Assignment ▸
Search the entries below for "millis" and copy each matching line.

Data records:
┄┄┄┄┄┄

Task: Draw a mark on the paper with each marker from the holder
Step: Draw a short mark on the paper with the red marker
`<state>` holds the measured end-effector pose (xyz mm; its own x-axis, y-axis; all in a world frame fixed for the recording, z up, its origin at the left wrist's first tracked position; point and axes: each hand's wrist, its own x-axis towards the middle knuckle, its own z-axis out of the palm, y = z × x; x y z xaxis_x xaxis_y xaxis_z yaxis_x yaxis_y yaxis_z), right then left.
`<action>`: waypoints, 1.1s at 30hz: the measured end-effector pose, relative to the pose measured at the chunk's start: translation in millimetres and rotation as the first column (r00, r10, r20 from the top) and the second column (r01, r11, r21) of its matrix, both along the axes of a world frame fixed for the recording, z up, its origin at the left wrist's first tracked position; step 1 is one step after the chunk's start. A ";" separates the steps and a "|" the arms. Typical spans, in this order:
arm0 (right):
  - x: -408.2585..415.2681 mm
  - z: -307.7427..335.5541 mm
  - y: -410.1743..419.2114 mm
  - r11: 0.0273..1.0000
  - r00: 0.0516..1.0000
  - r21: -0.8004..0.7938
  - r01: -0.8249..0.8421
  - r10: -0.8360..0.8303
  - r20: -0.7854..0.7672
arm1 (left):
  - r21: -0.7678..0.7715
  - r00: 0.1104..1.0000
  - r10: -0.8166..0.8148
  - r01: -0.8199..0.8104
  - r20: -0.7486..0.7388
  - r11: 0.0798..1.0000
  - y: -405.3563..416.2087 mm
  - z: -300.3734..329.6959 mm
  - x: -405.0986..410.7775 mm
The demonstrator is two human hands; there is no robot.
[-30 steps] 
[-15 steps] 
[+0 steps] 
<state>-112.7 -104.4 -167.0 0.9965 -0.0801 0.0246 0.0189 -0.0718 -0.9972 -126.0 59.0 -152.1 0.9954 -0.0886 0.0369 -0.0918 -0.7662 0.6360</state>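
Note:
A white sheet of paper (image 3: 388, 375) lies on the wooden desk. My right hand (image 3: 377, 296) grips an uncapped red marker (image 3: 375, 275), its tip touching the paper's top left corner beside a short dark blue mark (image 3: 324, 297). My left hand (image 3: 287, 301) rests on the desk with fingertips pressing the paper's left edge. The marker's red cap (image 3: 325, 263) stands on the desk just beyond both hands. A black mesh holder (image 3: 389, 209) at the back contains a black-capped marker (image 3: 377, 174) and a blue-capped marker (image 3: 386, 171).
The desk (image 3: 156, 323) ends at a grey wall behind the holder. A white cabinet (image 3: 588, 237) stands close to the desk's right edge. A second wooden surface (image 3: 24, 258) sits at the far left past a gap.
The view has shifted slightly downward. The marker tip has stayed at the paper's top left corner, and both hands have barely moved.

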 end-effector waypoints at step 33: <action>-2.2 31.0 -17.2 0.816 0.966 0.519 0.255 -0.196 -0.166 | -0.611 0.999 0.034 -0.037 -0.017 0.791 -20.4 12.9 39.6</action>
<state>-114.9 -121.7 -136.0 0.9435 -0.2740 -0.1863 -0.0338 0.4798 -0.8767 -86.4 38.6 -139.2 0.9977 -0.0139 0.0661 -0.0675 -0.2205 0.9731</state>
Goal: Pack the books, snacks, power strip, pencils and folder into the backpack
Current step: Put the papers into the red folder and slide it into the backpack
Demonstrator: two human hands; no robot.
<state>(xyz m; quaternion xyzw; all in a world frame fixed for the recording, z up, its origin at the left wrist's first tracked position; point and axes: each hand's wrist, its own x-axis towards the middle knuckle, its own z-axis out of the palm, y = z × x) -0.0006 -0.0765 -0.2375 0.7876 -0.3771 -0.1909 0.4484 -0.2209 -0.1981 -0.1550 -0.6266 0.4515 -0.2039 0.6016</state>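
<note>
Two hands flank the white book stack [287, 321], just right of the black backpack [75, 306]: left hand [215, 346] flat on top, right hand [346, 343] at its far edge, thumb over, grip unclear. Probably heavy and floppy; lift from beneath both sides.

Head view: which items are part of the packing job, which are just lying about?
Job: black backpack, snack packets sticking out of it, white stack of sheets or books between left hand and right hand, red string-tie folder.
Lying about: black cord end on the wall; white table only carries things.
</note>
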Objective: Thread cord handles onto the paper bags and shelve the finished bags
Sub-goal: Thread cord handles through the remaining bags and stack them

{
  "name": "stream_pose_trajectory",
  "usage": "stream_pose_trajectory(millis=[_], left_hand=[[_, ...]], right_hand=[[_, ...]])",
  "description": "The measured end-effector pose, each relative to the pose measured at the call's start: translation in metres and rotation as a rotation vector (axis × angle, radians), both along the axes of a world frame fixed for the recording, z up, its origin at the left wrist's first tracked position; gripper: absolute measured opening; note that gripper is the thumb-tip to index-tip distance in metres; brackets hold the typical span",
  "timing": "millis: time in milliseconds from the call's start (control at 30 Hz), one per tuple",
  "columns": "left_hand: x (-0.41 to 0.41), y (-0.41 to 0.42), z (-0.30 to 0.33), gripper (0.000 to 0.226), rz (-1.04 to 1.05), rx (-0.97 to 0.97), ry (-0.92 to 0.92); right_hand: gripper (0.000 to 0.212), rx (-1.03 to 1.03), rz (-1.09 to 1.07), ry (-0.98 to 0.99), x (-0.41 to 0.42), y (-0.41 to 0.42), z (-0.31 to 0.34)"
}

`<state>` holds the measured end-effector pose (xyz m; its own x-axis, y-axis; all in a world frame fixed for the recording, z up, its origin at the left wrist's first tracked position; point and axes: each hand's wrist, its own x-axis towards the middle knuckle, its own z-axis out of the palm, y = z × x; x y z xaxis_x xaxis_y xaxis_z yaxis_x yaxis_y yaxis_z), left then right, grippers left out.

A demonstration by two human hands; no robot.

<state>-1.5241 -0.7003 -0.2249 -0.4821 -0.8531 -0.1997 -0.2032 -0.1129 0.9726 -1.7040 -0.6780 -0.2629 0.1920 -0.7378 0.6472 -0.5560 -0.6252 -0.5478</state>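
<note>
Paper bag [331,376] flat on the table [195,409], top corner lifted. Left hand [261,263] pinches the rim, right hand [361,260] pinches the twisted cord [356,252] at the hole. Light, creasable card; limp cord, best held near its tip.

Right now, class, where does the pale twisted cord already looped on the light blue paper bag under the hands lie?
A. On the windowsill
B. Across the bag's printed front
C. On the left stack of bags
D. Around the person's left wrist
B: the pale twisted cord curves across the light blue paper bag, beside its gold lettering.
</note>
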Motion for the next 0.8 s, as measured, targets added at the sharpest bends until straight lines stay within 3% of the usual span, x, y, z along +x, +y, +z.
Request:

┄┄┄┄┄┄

Solution for this problem ▸
  "usage": "stream_pose_trajectory(millis=[_], left_hand=[[_, ...]], right_hand=[[_, ...]])",
  "timing": "millis: time in milliseconds from the call's start (control at 30 Hz), one per tuple",

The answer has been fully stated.